The Fed turned more hawkish than expected and made formal announcement on Wednesday after its two-day meeting that it would begin normalising its crisis-era stimulus programme into reverse from next month and stick with plans for further rate rises.


The Fed was the first among the major global central banks to announce an extensive asset purchase programme in the wake of the financial crisis of 2007-08.


Moreover, hardening speculation of widening fiscal deficit after government indicated a package of stimulus measures to boost exports and revive falling domestic growth, triggering panic dollar buying from corporates and importers.


Aggressive hedging strategy adopted by currency traders and speculators along with strong dollar demand from importers also weighed on trade.


At the Interbank Foreign Exchange (Forex) market, the local unit resumed marginally higher at 64.05 against last weekend level of 64.08 and advanced further to 63.9950 on initial bouts of dollar unwinding.

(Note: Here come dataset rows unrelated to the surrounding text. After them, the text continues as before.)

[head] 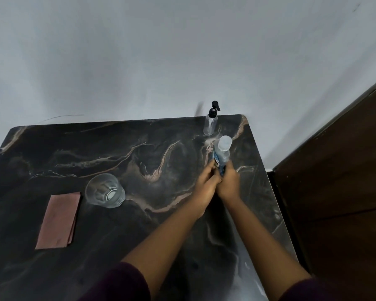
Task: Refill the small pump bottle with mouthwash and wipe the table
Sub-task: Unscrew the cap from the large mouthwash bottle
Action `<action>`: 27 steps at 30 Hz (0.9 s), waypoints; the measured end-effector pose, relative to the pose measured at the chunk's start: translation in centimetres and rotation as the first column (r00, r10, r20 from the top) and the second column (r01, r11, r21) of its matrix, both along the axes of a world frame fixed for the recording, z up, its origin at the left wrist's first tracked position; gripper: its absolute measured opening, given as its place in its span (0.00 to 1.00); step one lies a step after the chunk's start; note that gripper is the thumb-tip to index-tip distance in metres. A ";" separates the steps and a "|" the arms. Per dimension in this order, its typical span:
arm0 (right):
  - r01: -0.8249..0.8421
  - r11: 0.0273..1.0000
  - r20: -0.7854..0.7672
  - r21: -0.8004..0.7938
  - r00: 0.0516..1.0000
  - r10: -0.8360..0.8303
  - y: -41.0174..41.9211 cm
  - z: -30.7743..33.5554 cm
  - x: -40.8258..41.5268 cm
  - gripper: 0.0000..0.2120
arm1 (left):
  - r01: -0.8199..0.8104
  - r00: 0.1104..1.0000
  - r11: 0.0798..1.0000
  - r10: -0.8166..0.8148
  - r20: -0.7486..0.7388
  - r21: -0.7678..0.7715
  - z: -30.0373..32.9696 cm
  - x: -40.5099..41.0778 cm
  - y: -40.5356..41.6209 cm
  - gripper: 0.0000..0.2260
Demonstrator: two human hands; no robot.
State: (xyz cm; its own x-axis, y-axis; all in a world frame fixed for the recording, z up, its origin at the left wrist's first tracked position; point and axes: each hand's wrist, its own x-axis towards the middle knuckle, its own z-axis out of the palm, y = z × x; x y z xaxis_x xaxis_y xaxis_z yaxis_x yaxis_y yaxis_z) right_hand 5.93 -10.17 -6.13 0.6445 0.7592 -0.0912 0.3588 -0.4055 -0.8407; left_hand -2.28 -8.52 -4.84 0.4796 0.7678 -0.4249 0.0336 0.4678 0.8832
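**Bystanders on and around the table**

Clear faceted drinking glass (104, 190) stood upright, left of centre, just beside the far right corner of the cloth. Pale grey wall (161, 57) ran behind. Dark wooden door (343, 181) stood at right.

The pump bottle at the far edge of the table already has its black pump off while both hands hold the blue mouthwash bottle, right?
Not quite. In the head view the pump bottle has its black pump on. The rest holds: left hand and right hand both hold the blue mouthwash bottle.
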 end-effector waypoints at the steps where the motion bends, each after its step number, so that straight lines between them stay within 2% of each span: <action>1: 0.011 1.000 -0.004 -0.005 1.000 -0.011 -0.7 0.0 -1.1 0.09 | -0.004 1.000 1.000 0.004 0.000 -0.007 0.0 -1.2 -0.8 0.26; 4: 0.023 0.999 -0.023 -0.027 0.999 -0.024 -2.7 -0.4 -4.6 0.06 | -0.025 1.000 1.000 0.025 -0.006 -0.008 -0.1 -4.8 -3.1 0.26; 8: -0.009 1.000 -0.041 0.007 0.999 0.009 -4.4 -0.1 -9.4 0.07 | -0.066 0.997 0.996 0.067 -0.022 0.058 0.4 -9.9 -4.7 0.24; 15: -0.128 0.976 -0.140 0.177 0.978 0.154 -4.0 5.0 -15.2 0.12 | -0.166 0.985 0.954 0.170 0.004 0.251 5.1 -16.7 -4.2 0.15; 17: -0.178 0.955 -0.129 0.238 0.969 0.213 -3.5 8.0 -16.5 0.15 | -0.202 0.976 0.903 0.218 0.002 0.379 7.5 -18.3 -3.4 0.14; 21: -0.251 0.895 -0.080 0.369 0.951 0.300 -3.0 13.1 -18.5 0.15 | -0.226 0.965 0.774 0.261 0.027 0.592 12.3 -21.0 -1.6 0.15; 24: -0.312 0.837 -0.067 0.449 0.923 0.380 -3.3 16.0 -19.9 0.15 | -0.234 0.960 0.644 0.272 0.067 0.728 16.3 -23.0 -0.5 0.20; 27: -0.355 0.796 -0.043 0.490 0.903 0.428 -3.7 18.5 -21.3 0.13 | -0.185 0.979 0.601 0.184 0.091 0.778 20.8 -24.9 0.4 0.29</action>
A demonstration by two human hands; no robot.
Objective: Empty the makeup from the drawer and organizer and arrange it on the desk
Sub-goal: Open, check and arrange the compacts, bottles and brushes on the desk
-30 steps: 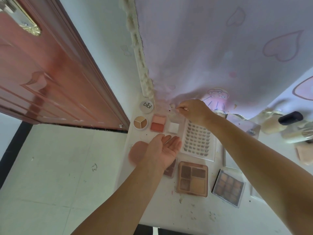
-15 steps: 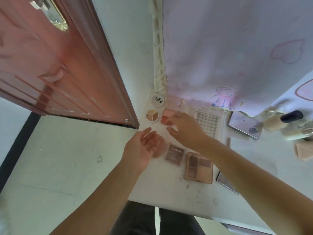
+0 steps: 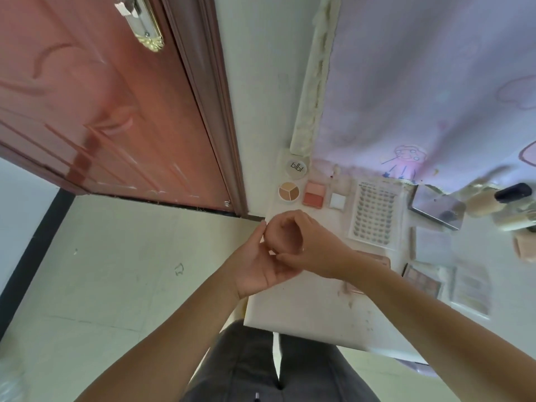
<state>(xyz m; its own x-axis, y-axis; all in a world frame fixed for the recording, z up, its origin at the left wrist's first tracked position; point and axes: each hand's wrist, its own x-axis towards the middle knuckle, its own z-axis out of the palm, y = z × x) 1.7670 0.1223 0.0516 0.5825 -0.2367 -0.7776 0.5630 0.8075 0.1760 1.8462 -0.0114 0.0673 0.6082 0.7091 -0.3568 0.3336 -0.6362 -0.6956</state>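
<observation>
My left hand (image 3: 258, 265) lies palm up and open over the left edge of the white desk (image 3: 304, 311). My right hand (image 3: 301, 242) sits on top of it with curled fingers touching the left palm; nothing shows inside them. Behind the hands runs a row of makeup: a round lid (image 3: 295, 168), a three-shade round pot (image 3: 289, 192), a pink blush palette (image 3: 314, 193), a small white square pan (image 3: 337, 201) and a false-lash tray (image 3: 374, 216). My right arm covers most of a brown palette (image 3: 377, 256).
A mirrored compact (image 3: 436, 206), beige bottles (image 3: 490, 201), an eyeshadow palette (image 3: 422, 281) and clear packets (image 3: 471, 288) lie to the right. A lilac curtain (image 3: 420, 82) hangs behind the desk. A red door (image 3: 87, 111) stands to the left, and pale floor tiles (image 3: 116, 271) lie below it.
My right hand has come back from the wall side of the desk to my left palm. My left hand has drawn back toward me, off the desk edge. The view has tilted down.
</observation>
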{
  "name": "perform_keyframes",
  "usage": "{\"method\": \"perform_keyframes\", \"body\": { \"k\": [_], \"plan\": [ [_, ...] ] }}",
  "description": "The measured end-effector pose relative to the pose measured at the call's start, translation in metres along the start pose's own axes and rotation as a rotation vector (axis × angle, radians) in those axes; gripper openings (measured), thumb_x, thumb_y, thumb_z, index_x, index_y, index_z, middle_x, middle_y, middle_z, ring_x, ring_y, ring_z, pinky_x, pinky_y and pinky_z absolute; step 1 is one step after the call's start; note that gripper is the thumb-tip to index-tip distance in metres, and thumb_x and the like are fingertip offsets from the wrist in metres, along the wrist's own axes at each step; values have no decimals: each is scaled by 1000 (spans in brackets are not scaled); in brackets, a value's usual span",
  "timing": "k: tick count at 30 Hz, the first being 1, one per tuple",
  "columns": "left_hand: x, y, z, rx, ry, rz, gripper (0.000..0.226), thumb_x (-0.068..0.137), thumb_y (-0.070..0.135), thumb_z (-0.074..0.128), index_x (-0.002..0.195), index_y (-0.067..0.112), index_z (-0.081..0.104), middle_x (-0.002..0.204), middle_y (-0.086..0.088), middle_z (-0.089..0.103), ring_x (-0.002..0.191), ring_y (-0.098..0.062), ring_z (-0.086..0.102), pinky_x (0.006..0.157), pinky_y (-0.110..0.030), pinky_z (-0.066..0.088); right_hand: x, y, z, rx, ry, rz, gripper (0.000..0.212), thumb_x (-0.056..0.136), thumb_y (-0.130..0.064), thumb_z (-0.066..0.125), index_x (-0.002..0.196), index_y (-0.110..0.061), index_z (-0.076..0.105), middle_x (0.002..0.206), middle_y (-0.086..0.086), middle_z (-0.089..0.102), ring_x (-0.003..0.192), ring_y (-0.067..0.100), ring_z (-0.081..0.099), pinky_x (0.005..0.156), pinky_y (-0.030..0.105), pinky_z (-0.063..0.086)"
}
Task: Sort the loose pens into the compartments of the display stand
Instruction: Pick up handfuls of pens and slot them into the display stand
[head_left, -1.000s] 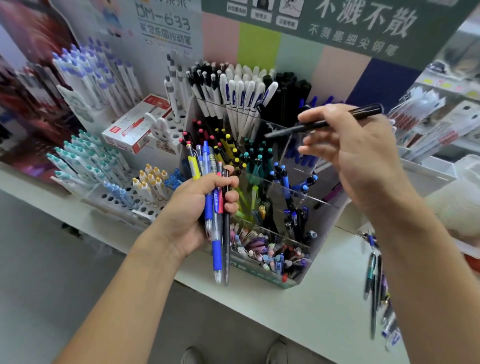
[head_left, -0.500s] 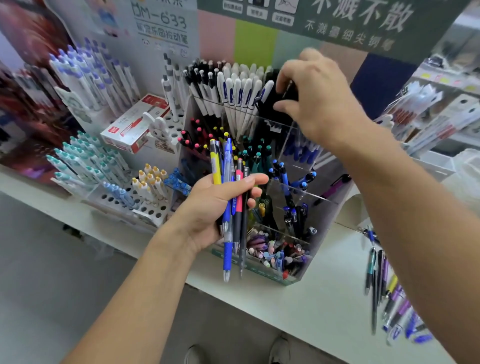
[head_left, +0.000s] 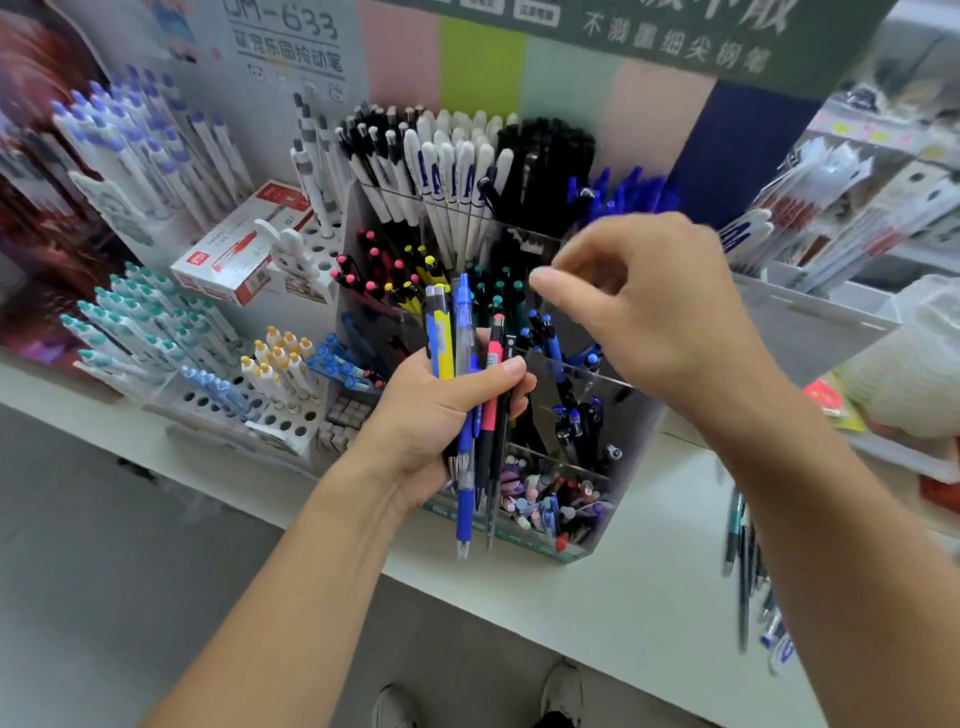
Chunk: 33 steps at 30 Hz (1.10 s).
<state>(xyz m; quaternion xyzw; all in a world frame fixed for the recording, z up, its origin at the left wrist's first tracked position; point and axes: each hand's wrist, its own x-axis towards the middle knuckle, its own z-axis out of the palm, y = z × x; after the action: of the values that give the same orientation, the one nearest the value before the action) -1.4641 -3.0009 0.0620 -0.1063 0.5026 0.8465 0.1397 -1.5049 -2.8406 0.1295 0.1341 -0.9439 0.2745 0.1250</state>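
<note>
My left hand (head_left: 431, 415) grips a bundle of loose pens (head_left: 464, 395), blue, yellow, red and black, upright in front of the clear display stand (head_left: 631, 441). The stand's tiered compartments hold black, white, blue, red, yellow and teal pens. My right hand (head_left: 644, 312) hovers just right of the bundle's tops, over the stand's middle compartments. Its fingers are loosely curled and hold nothing, and it is blurred. The black pens (head_left: 545, 171) fill a back compartment. More loose pens (head_left: 748, 566) lie on the white counter at the right.
A white peg rack (head_left: 260, 415) with teal, blue and orange pens stands left of the stand. A red and white box (head_left: 244, 244) lies behind it. More pen racks (head_left: 852, 208) sit at the right. The counter edge (head_left: 519, 592) runs diagonally below.
My right hand put the black pen into the back compartment, let go, and drew back toward the bundle. My left hand raised the bundle slightly.
</note>
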Motion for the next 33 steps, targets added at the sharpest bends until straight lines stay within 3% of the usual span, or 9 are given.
{"method": "perform_keyframes", "body": {
  "k": [2, 5, 7, 10, 14, 18, 22, 27, 33],
  "plan": [
    [1, -2, 4, 43, -19, 53, 46, 70, 10, 76, 112, -3, 62, 81, -13, 72, 72, -20, 72, 67, -28, 59, -15, 6, 2, 268, -288, 200, 22, 87, -41, 76, 80, -20, 80, 68, -2, 72, 60, 5, 56, 64, 29, 50],
    [3, -4, 10, 60, -37, 75, 52, 67, 9, 76, 115, -1, 59, 82, -12, 73, 76, -23, 73, 67, -29, 58, -21, 17, 4, 604, -404, 368, 17, 89, -22, 75, 82, -7, 79, 66, 7, 69, 55, 8, 47, 52, 21, 39],
    [3, -4, 10, 26, -29, 64, 43, 67, 9, 75, 107, 6, 60, 80, -11, 73, 76, -24, 74, 66, -29, 59, -19, 19, 2, 682, -374, 429, 16, 92, -15, 71, 86, -1, 75, 67, 8, 64, 53, 8, 48, 48, 18, 36],
    [3, -6, 6, 27, -19, 40, 40, 69, 11, 75, 105, 8, 60, 78, -11, 73, 75, -24, 74, 68, -29, 59, -6, 18, -14, 769, -142, 476, 17, 98, -5, 57, 83, -1, 66, 66, 8, 63, 49, 12, 59, 42, 17, 43],
    [1, -6, 2, -15, 18, 4, 39, 73, 12, 74, 110, 8, 60, 79, -13, 74, 72, -22, 73, 64, -28, 59, 19, 15, -49, 854, 204, 240, 25, 99, 2, 41, 86, -8, 60, 67, 8, 67, 53, 20, 65, 50, 26, 56],
    [2, -4, 1, -74, 51, 7, 22, 87, 3, 68, 106, 11, 61, 75, -11, 73, 66, -19, 71, 64, -28, 61, 23, -2, -35, 819, -1, 297, 23, 101, 0, 46, 87, -6, 63, 70, 12, 68, 52, 18, 67, 50, 24, 57],
    [-1, 2, 3, -66, 32, 83, 40, 71, 8, 74, 108, 9, 59, 73, -6, 72, 68, -18, 73, 62, -27, 60, 3, 3, 1, 690, -270, 402, 17, 99, -10, 59, 88, -7, 72, 74, 8, 65, 49, 10, 57, 44, 18, 46],
    [-1, 4, 3, -19, 32, 154, 46, 67, 8, 75, 109, 9, 56, 73, -3, 72, 68, -18, 73, 62, -27, 59, -15, 11, 20, 869, -277, 429, 14, 98, -15, 63, 99, -8, 75, 72, 1, 68, 54, 6, 44, 48, 13, 35],
    [3, 1, 6, 71, 68, 164, 44, 58, 12, 81, 97, 14, 60, 79, -6, 72, 73, -21, 72, 74, -37, 63, -28, 17, 16, 940, -309, 375, 12, 89, -4, 71, 100, 2, 71, 79, 11, 71, 68, 12, 61, 58, 20, 47]
  ]
}}
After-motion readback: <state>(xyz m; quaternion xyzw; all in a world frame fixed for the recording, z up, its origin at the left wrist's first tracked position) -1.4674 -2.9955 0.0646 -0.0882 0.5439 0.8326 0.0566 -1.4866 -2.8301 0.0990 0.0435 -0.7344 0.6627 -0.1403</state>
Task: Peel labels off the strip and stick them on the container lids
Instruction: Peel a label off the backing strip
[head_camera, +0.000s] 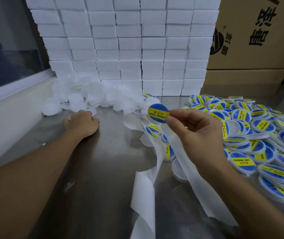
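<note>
Right hand (194, 128) pinches peeled label (158, 112); left hand (82, 123) reaches blank lids (86, 97), grip indiscernible; label may curl onto itself.

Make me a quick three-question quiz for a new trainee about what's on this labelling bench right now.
1. True or false: the right hand pinches a round blue-and-yellow label.
2. Which pile does the left hand reach toward? A. the plain white plastic lids B. the blue-and-yellow labelled lids C. the brown cardboard cartons
3. Fill in: the long white backing strip trails over the shiny ____ table.

Key: 1 true; 2 A; 3 metal.
</note>
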Available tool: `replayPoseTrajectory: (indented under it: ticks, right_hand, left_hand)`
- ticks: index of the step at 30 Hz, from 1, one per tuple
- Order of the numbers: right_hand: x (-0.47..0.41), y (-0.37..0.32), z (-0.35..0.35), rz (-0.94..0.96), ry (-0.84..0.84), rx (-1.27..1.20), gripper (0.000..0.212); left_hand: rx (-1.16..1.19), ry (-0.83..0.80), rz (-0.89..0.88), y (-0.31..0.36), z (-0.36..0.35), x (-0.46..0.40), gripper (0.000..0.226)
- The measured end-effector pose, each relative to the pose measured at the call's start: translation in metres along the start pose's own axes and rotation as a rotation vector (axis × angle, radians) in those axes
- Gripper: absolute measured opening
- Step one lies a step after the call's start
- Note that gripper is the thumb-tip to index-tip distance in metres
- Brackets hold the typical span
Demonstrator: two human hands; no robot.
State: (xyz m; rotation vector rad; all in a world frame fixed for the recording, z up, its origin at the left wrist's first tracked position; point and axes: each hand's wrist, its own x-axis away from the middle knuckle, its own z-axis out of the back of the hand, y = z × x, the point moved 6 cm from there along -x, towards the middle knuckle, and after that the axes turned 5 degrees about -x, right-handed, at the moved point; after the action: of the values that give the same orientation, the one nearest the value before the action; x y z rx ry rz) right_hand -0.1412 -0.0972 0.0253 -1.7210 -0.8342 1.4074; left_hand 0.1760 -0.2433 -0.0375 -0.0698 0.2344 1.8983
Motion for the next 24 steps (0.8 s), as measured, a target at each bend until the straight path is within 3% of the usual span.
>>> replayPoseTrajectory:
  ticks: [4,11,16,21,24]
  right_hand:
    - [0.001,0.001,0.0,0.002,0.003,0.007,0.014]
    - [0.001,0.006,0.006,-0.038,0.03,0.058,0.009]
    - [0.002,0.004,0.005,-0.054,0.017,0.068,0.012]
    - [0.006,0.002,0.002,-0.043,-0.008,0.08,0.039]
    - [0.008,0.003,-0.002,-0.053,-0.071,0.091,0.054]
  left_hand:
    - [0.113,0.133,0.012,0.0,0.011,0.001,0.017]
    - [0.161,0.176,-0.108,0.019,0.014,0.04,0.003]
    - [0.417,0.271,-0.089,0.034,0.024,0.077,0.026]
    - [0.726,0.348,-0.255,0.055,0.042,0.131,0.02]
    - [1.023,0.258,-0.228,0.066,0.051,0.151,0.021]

But, it witnessed a mid-week reversal on Thursday and succumbed to breakneck selloff to hit fresh multi-month low of 65.16 tracking global developments and massive rout in local equities.


However, suspected intervention by central bank officials through state-run banks believed to have given the currency a lift towards the fag-end of the week, resulting rupee to scale back some early steep looses.


It finally ended at 64.79, revealing a sharp fall of 71 paise, or 0.11 percent.


The rupee has depreciated by 101 paise in two-stragiht week fall.


The RBI, meanwhile, fixed the reference rate for the dollar at 64.9596 and for the euro at 77.7566.


On the global front, the dollar held near its highest level of the month on Thursday after the two-day FOMC meet outcome.


However, the greenback came under renewed selling pressure into the end of the week, especially against the Japanese Yen.


The dollar index a measure of the US currency against a basket of six trade-weighted major rivals rebounded marginally to 91.95 against 91.85 last week.